Date Signed: October 2025
Label: Drag City
Type of Music: Folk, Jazz, Classical
Management: Self-managed
Booking: Black Rice Booking (Europe)
Publicity: Drag City
Web: coleberliner.com
After making his name as a member of the bands Kamikaze Palm Tree and Sharpie Smile, Cole Berliner has gone solo and The Black Door is his debut solo full-lengther. It also marks his debut for the Drag City Label, though it’s been a long time coming.
“I have been performing since I was a kid, through after school music programs and also through school,” Berliner says. “My first ever band performance that I can remember was in 2nd grade at my school talent show. We were called The Out of Control Fireball Psychics. Fast-forward, I began writing and playing in bands with friends as a high school teenager, and it was around this time that I started experimenting and recording songs and guitar pieces of my own. Around this time/post high school I actually had self-released a couple albums on Bandcamp under the moniker Tongue Splitter.”
The artist says that his sound is based on taking lots of different things and bringing them together. “My sound is kind of a result of this, an amalgamation of everything I’ve been a part of musically or listened to over the course of my life, trying to give each one it’s place in the music while still following the inner light of self-identity,” Berliner says.
“I think it’s also safe to say that I have always liked things with a bit of edge,” he continues. “Even if it’s meant to be soft and beautiful, there has to be some sort of hardness, imperfectness, or sadness.”

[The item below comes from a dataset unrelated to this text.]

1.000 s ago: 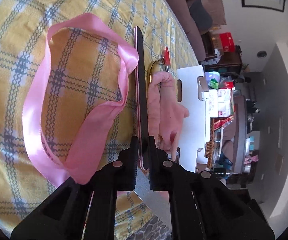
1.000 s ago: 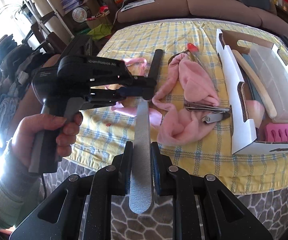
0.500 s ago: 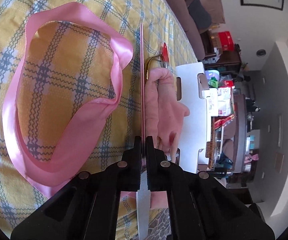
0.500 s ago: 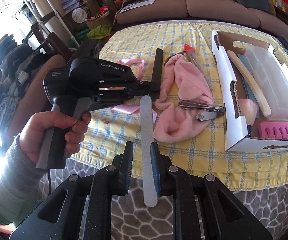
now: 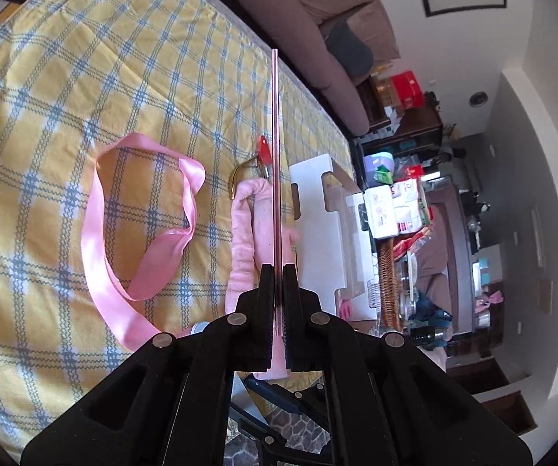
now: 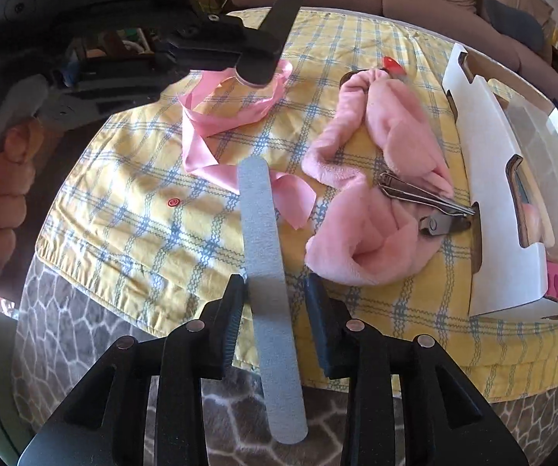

While The Black Door is Berliner’s solo debut for Drag City, he’s been working with the label since his band Sharpie Smile signed with them back in 2020.
“My bandmate Dylan and I had met Dan Koretzky in L.A. because we happened to be playing some west coast shows when he was in town,” he says. “Dylan and I both played in White Fence for a while, and I think Tim Presley was the one who connected the dots with us and Dan—Dan ended up coming to a pretty random but awesome show at a strip mall in Santa Ana, and we started talking after that.”
Berliner has had the songs from The Black Door kicking around for a while, but they came to life when he re-started playing them acoustically.
“Somehow, the steel string guitar shifted my perspective back to its original feeling from when I first started writing,” he says. “It was ‘winter’ in L.A., it was foggy and mysterious, lush-green and beautiful.”